Text
HUBUNGAN ANTARA KECERDASAN EMOSIONAL DENGAN IMPULSIVE BUYING PADA IBU RUMAH TANGGA YANG MELAKUKAN BELANJA ONLINE
ABSTRAK Penelitian ini mengkaji hubungan antara kecerdasan emosional dan perilaku pembelian impulsif pada ibu rumah tangga yang berbelanja online. Latar belakangnya adalah perubahan pola konsumsi akibat kemajuan teknologi digital, menjadikan belanja daring populer, dan ibu rumah tangga sering menggunakannya sebagai mekanisme koping stres yang dapat memicu pembelian impulsif. Pembelian impulsif didefinisikan sebagai tindakan spontan tanpa perencanaan, didorong oleh rangsangan emosional dan kurangnya kontrol diri.Studi ini menggunakan metode kuantitatif korelasional dengan 385 responden ibu rumah tangga di, dipilih melalui accidental sampling. Data dikumpulkan menggunakan skala Likert untuk mengukur kecerdasan emosional (berdasarkan Goleman) dan pembelian impulsif (berdasarkan Verplanken dan Herabadi).
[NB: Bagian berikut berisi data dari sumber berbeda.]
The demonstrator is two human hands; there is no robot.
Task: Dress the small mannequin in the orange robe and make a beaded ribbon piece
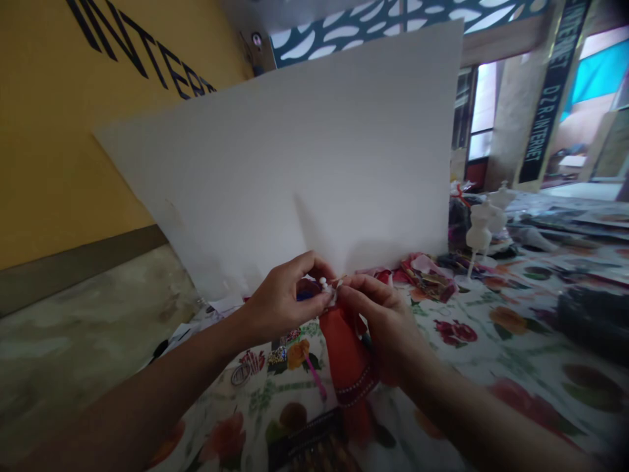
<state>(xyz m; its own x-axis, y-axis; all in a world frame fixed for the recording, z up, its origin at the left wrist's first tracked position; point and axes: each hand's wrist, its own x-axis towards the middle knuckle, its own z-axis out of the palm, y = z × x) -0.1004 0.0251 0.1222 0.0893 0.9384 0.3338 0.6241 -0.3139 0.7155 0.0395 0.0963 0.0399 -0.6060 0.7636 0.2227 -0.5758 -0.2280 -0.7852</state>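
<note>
A small white dress form wearing an orange-red doll skirt stands in front of me, its top largely covered by my fingers. With thumb and fingers, my left hand grips its upper part from the left. My right hand is closed in a pinch at the right side of the form, just above the skirt's waist. What sits between those right fingertips is too small to make out. A dotted trim band runs around the skirt near its lower part.
A large white board rises behind my hands. Fabric scraps and more white mini dress forms stand to the right on the floral tablecloth. A pink stick lies left of the skirt; a dark bundle is far right.
</note>
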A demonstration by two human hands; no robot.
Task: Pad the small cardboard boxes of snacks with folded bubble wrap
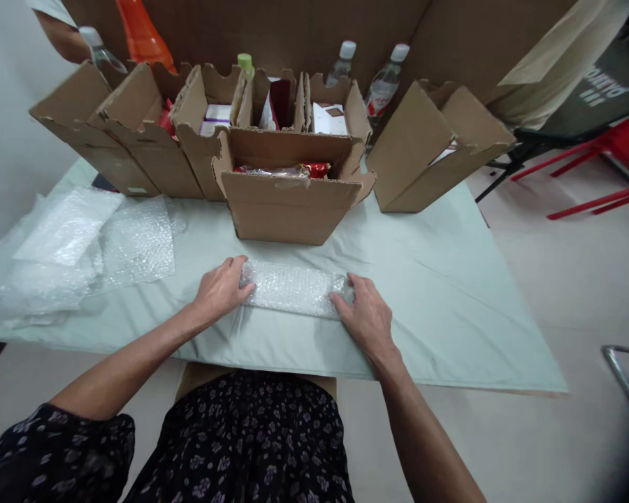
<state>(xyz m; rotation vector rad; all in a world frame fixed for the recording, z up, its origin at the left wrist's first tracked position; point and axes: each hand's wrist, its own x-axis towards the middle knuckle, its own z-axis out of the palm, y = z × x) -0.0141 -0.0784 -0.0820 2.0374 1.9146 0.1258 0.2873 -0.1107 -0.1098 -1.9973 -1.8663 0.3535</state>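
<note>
A long, flat bundle of bubble wrap (293, 288) lies across the light green tablecloth (440, 300), between my two hands. My left hand (221, 288) grips its left end, with thumb in front and fingers behind. At the right end, my right hand (365, 312) holds the wrap between thumb and fingers. Whatever may be inside the wrap cannot be made out. Just beyond it stands an open cardboard box (288, 209) with red and clear packets in it.
Loose bubble wrap sheets (136, 241) are piled at the left. Several open cardboard boxes (120, 157) line the back, with another box (414, 161) at the right. Bottles (385, 85) stand behind them. Another person's arm (63, 35) shows at the upper left. A red chair (621, 150) is at the right.
</note>
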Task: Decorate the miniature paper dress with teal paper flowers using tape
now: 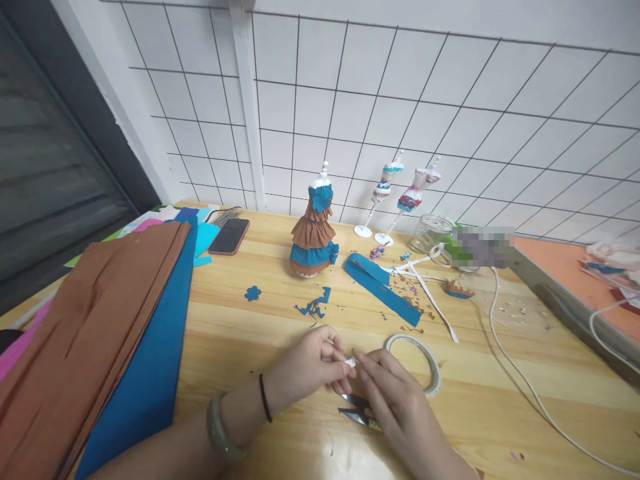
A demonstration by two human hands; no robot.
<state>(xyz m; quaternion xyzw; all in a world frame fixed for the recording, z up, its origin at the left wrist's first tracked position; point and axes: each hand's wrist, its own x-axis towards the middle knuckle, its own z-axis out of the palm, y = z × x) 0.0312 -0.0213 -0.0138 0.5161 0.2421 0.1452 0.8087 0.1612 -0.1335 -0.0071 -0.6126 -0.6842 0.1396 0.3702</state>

Kedua skala menunjukkan reliabilitas tinggi (Cronbach's Alpha 0,920 dan 0,977).Hasil analisis Spearman Rho menunjukkan koefisien korelasi positif signifikan namun lemah (r=0,161, p=0,002). Ini berarti semakin tinggi kecerdasan emosional, semakin besar kemungkinan ibu rumah tangga melakukan pembelian impulsif saat berbelanja online. Temuan ini menerima hipotesis awal dan menyarankan bahwa belanja impulsif dapat menjadi cara adaptif untuk mengelola emosi, dipengaruhi juga oleh lingkungan digital dan promosi e-commerce.